The Lagos State chapter of the All Progressives Congress (APC) has taken a swipe at former Vice-President Atiku Abubakar over his decision to pick up a membership card of the African Democratic Congress (ADC) at the age of 80, describing the move as the latest episode in what it called his “endless political wandering”.

In a strongly worded statement yesterday, the party said Nigerians were “laughing, and rightly so,” questioning what Atiku was still seeking after decades of electoral defeats, party switches and internal party disputes.

The party said Atiku’s political history — from PDP to AC, back to PDP, then APC, then PDP again, and now ADC — amounted to “ceaseless desperation, chronic restlessness, and an incurable addiction to party-hopping”.

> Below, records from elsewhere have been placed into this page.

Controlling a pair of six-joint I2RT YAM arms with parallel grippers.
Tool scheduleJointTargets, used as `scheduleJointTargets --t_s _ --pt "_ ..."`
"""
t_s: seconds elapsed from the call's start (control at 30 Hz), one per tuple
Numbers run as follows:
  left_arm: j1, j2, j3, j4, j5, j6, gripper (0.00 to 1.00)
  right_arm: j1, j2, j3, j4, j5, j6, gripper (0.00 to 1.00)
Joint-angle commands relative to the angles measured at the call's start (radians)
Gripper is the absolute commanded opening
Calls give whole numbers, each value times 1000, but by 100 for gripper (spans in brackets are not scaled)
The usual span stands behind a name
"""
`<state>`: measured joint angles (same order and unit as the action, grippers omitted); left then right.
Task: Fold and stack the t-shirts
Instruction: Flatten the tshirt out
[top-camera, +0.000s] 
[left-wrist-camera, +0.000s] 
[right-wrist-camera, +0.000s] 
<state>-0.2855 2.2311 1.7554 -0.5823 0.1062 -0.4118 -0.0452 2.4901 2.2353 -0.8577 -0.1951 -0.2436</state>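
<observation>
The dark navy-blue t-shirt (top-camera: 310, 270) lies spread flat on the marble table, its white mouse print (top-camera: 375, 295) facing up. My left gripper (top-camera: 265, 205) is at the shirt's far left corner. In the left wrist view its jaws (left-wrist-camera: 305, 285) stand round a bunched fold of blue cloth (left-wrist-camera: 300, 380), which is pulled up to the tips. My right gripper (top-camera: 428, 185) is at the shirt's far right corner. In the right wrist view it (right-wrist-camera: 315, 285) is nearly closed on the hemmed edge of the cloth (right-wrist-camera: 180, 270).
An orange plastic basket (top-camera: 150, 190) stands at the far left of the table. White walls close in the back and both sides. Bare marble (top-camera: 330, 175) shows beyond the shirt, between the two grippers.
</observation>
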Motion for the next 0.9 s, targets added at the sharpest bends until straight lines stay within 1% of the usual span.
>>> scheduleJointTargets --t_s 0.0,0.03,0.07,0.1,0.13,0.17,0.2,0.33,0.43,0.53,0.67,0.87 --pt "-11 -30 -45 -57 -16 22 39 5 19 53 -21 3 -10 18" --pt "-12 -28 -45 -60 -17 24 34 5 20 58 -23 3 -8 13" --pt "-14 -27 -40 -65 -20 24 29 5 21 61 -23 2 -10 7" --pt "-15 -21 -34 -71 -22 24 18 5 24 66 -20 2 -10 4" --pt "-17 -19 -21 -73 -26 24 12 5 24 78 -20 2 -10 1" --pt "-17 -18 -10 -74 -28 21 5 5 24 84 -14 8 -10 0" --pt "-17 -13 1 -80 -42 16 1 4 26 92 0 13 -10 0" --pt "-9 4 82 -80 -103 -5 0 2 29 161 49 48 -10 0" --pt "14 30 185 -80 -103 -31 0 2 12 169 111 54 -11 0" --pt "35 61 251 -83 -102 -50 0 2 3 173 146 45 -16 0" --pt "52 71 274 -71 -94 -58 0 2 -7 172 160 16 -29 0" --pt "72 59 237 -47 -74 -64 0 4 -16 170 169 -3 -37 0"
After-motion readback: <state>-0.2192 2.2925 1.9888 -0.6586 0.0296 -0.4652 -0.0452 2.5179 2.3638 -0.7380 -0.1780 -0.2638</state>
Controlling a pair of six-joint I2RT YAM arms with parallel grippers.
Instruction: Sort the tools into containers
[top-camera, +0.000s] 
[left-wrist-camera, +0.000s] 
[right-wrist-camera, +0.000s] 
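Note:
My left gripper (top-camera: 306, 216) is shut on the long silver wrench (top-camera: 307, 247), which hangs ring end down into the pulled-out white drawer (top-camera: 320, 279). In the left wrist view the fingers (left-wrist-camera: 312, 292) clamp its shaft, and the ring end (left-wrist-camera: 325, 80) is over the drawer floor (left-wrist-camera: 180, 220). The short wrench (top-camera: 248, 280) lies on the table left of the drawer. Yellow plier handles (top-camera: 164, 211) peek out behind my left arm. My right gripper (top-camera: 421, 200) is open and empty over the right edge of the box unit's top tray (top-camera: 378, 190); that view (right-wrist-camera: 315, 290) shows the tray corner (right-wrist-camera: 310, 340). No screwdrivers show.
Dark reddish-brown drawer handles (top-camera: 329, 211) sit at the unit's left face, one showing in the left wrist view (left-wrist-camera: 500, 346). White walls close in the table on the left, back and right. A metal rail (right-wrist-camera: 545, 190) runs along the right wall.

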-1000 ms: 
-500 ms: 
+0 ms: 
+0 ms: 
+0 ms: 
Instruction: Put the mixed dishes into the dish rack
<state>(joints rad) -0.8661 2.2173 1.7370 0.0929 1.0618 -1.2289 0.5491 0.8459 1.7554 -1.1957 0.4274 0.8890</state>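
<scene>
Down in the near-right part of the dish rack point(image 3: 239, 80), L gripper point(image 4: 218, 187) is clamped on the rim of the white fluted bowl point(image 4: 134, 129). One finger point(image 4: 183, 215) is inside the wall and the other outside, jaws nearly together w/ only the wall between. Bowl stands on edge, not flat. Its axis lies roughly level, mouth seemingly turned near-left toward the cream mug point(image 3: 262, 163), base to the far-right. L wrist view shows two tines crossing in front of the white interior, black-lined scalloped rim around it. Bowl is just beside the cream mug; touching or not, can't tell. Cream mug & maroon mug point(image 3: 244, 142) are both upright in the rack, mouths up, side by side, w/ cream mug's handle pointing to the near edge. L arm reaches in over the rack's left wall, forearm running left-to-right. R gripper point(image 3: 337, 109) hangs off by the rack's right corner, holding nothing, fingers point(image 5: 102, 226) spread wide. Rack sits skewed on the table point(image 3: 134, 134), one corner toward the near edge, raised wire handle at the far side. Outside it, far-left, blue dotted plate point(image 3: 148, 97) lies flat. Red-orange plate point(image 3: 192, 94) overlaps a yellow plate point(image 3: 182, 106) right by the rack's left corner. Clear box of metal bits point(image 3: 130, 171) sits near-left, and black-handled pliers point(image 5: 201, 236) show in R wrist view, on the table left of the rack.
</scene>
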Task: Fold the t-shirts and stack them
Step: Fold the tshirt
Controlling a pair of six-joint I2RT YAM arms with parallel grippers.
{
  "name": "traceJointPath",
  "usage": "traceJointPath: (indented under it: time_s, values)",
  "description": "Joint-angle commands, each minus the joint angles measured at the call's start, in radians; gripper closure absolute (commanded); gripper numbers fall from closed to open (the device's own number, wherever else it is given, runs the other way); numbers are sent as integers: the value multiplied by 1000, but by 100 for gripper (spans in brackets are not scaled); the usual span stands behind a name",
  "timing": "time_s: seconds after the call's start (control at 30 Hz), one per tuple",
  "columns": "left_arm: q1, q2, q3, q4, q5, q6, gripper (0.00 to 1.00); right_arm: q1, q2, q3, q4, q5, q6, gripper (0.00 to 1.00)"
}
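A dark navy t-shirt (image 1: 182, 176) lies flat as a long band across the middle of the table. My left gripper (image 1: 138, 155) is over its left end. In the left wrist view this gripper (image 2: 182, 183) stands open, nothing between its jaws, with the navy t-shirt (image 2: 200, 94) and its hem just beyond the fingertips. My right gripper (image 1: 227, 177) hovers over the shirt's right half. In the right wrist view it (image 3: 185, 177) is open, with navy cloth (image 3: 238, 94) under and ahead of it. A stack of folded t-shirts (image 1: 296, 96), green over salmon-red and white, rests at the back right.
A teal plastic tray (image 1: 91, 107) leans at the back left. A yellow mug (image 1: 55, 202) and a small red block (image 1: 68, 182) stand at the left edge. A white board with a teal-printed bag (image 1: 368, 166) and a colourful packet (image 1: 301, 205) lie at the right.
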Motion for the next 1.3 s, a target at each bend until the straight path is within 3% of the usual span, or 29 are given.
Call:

According to the Lagos APC, Atiku’s entry into the ADC “is not strategy but survival; not reinvention but expiration disguised as relevance”.

The statement accused the former Vice-President of destabilising the Peoples Democratic Party (PDP), alleging that he left behind “a ransacked house” after years of internal conflict.

“A man who couldn’t fix the PDP now wants to fix Nigeria?” the APC queried.

The ruling party argued that Atiku’s long-standing presidential ambition had been conclusively rejected by voters and that he owed Nigeria far more than the country owed him.

“While President Bola Ahmed Tinubu is rebuilding the economy, restoring investor confidence and reshaping national security, Atiku is busy collecting membership cards like souvenirs,” the statement said.

The APC added that at 80, what Nigerians expected from Atiku were “a memoir, a rocking chair and a quiet retirement,” not “another round of presidential hallucinations or party-scavenging adventures”.

The statement concluded that Atiku’s latest political move “will end exactly like all the others — in defeat, confusion and another defection, perhaps this time to oblivion”.